Core Concepts
We propose MMCert, the first certified defense against adversarial attacks on multi-modal models. MMCert provides provable robustness guarantees by leveraging a modality-independent sub-sampling strategy.
Abstract
The paper proposes MMCert, a certified defense against adversarial attacks on multi-modal models. Key highlights:
Multi-modal models, which process input from multiple modalities (e.g., image, 3D points, audio, text), are vulnerable to adversarial attacks that can manipulate all input modalities.
Existing certified defenses are designed for unimodal models and achieve sub-optimal performance when extended to multi-modal models.

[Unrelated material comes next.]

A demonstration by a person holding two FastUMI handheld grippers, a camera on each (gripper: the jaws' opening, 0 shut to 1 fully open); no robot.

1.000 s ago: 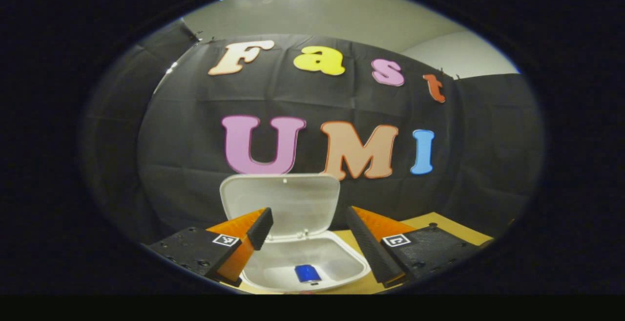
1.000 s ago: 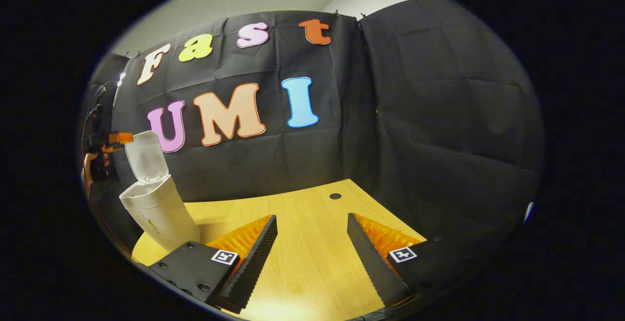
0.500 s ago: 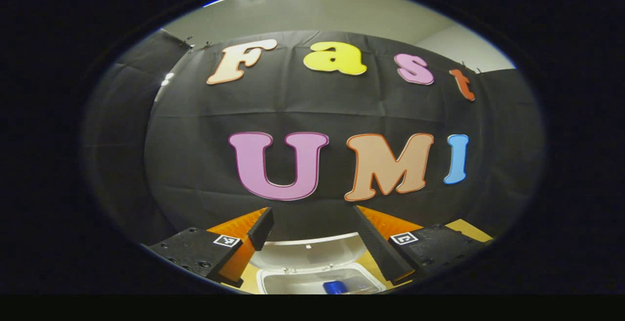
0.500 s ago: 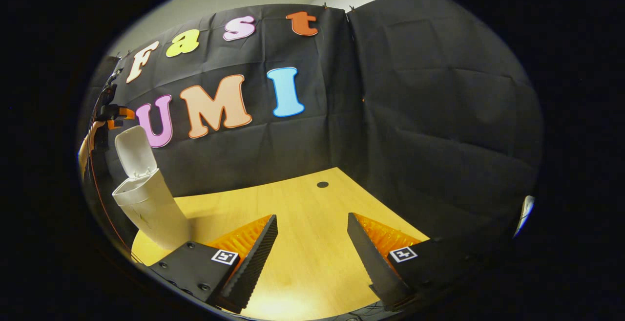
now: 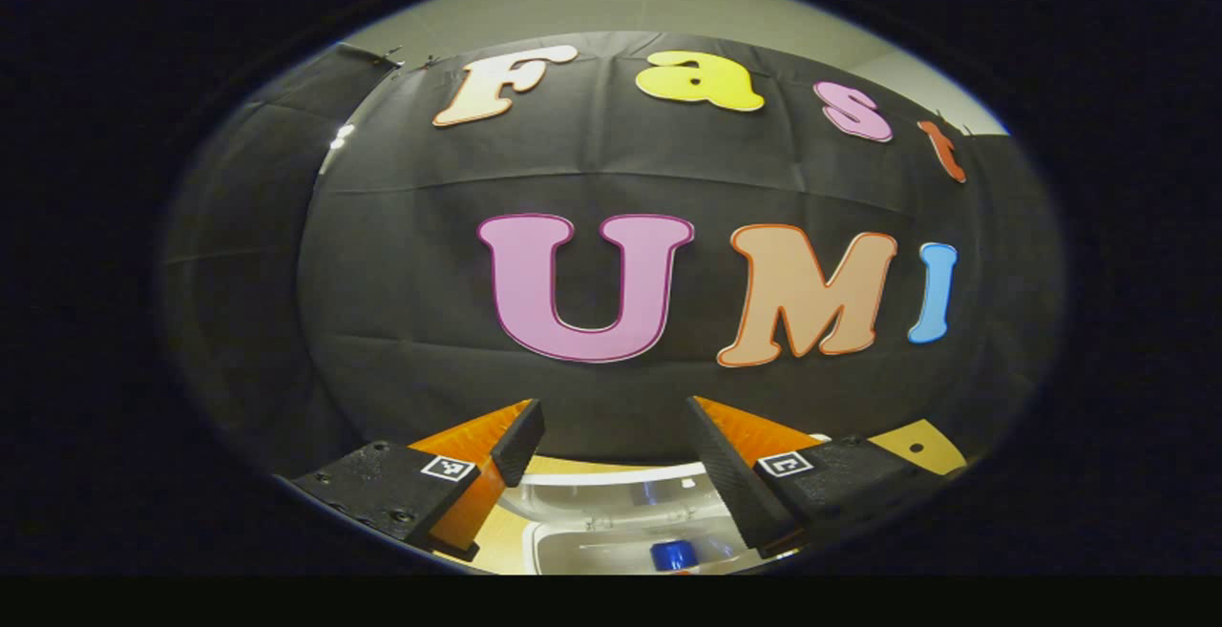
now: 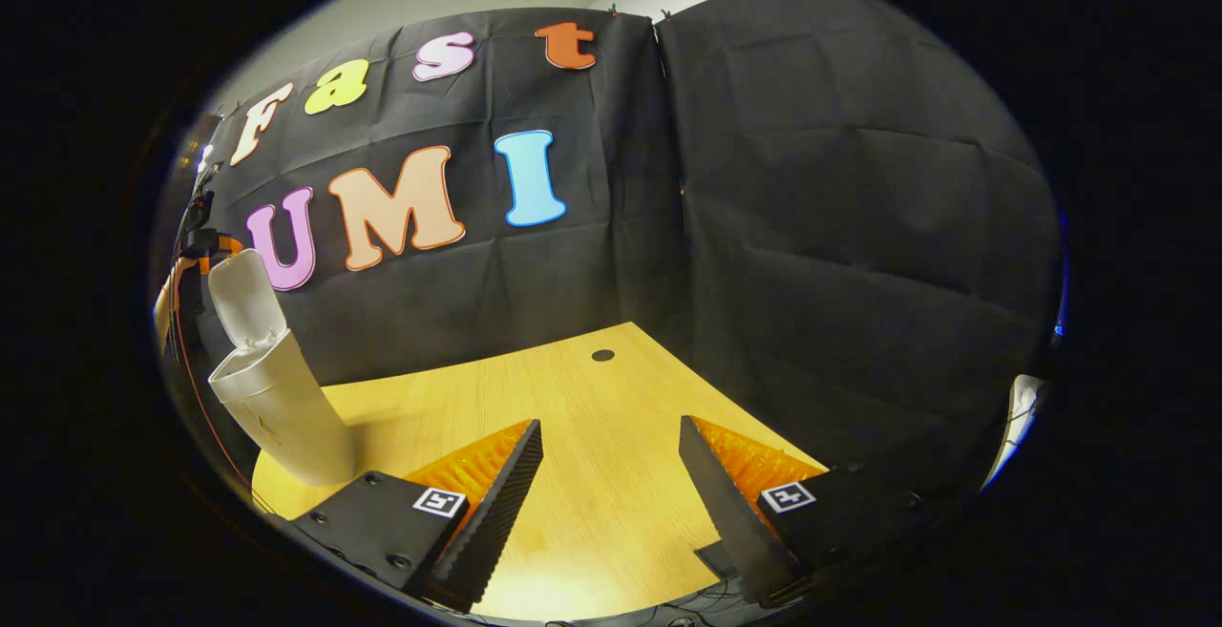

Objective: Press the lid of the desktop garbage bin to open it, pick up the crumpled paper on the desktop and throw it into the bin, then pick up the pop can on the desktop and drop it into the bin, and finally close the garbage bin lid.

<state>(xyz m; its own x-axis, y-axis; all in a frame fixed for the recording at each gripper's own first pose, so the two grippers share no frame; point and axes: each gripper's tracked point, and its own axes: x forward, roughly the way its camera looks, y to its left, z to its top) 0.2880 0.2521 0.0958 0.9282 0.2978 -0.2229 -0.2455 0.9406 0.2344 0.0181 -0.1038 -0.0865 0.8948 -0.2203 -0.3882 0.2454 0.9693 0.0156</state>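
Bin (image 6: 277, 407) at lower left of right gripper view, lid (image 6: 246, 291) upright and open, can (image 5: 674, 553) inside; both left gripper (image 5: 616, 450) and right gripper (image 6: 611, 474) spread, empty; lid looks light, stiff, hinged, so push its top edge forward.

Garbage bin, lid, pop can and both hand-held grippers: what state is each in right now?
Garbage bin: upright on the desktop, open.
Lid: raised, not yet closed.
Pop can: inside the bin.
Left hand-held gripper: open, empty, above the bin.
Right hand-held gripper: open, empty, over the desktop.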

MMCert is the first certified defense for multi-modal models. It works by creating multiple sub-sampled versions of the multi-modal input and aggregating the predictions of a base multi-modal model on these sub-samples.
The paper derives provable robustness guarantees for MMCert, showing that it can provably make the same prediction for a multi-modal input even when the number of modified basic elements (e.g., pixels, audio frames) in each modality is bounded.
Experiments on multi-modal road segmentation and emotion recognition tasks show that MMCert significantly outperforms extending the state-of-the-art certified defense for unimodal models to the multi-modal setting.
The paper also analyzes the impact of the sub-sampling ratios across modalities and considers different attack types (modification, addition, deletion) on the multi-modal inputs.
Stats
The number of changed pixels in both RGB image and depth image is bounded.
The number of changed audio frames in both visual and audio modalities is bounded.